--- Material provided Enclosed Below ---

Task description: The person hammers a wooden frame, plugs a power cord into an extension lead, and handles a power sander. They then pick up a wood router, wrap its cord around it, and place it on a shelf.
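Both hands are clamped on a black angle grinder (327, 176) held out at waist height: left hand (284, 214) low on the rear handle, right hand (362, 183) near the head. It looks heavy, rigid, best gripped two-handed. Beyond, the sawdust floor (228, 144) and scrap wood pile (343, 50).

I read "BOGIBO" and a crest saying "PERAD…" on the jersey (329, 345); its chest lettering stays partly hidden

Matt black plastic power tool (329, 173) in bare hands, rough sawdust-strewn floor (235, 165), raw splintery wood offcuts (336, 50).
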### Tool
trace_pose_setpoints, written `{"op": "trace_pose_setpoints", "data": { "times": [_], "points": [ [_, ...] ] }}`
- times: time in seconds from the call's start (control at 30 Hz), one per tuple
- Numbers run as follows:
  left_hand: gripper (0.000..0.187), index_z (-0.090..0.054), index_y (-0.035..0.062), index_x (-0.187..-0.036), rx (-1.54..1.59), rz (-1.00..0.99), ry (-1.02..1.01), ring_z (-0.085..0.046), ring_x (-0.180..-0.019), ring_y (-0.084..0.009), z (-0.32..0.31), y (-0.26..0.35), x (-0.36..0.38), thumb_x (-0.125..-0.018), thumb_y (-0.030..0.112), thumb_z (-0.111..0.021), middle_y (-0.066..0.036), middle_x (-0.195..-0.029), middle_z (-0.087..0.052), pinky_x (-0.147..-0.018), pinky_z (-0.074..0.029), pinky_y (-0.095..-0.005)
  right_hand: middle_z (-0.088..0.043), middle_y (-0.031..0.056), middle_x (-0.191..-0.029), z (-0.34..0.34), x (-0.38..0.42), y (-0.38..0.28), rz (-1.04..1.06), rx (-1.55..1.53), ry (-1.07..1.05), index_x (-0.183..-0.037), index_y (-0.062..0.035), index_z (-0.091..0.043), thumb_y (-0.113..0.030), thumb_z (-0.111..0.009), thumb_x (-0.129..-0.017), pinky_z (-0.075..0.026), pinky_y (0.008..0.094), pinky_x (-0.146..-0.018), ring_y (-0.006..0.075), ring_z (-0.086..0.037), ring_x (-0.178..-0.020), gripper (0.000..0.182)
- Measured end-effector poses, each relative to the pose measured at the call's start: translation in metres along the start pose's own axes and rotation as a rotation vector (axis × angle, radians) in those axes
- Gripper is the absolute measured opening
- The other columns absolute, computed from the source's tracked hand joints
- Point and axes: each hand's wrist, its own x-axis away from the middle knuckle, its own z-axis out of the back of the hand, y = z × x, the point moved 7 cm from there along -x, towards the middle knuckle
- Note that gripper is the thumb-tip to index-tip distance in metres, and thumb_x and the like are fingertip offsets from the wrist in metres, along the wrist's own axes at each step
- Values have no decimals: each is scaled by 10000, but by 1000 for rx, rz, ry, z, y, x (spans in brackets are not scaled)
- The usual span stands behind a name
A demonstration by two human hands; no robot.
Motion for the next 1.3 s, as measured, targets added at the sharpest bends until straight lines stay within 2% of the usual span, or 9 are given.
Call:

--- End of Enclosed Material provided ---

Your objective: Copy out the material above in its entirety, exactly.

Answer to the exercise:
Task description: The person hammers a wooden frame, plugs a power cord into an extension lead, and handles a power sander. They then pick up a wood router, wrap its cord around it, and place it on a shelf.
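Both hands are clamped on a black angle grinder (327, 176) held out at waist height: left hand (284, 214) low on the rear handle, right hand (362, 183) near the head. It looks heavy, rigid, best gripped two-handed. Beyond, the sawdust floor (228, 144) and scrap wood pile (343, 50).

I read "BOGIBO" and a crest saying "PERAD…" on the jersey (329, 345); its chest lettering stays partly hidden

Matt black plastic power tool (329, 173) in bare hands, rough sawdust-strewn floor (235, 165), raw splintery wood offcuts (336, 50).
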### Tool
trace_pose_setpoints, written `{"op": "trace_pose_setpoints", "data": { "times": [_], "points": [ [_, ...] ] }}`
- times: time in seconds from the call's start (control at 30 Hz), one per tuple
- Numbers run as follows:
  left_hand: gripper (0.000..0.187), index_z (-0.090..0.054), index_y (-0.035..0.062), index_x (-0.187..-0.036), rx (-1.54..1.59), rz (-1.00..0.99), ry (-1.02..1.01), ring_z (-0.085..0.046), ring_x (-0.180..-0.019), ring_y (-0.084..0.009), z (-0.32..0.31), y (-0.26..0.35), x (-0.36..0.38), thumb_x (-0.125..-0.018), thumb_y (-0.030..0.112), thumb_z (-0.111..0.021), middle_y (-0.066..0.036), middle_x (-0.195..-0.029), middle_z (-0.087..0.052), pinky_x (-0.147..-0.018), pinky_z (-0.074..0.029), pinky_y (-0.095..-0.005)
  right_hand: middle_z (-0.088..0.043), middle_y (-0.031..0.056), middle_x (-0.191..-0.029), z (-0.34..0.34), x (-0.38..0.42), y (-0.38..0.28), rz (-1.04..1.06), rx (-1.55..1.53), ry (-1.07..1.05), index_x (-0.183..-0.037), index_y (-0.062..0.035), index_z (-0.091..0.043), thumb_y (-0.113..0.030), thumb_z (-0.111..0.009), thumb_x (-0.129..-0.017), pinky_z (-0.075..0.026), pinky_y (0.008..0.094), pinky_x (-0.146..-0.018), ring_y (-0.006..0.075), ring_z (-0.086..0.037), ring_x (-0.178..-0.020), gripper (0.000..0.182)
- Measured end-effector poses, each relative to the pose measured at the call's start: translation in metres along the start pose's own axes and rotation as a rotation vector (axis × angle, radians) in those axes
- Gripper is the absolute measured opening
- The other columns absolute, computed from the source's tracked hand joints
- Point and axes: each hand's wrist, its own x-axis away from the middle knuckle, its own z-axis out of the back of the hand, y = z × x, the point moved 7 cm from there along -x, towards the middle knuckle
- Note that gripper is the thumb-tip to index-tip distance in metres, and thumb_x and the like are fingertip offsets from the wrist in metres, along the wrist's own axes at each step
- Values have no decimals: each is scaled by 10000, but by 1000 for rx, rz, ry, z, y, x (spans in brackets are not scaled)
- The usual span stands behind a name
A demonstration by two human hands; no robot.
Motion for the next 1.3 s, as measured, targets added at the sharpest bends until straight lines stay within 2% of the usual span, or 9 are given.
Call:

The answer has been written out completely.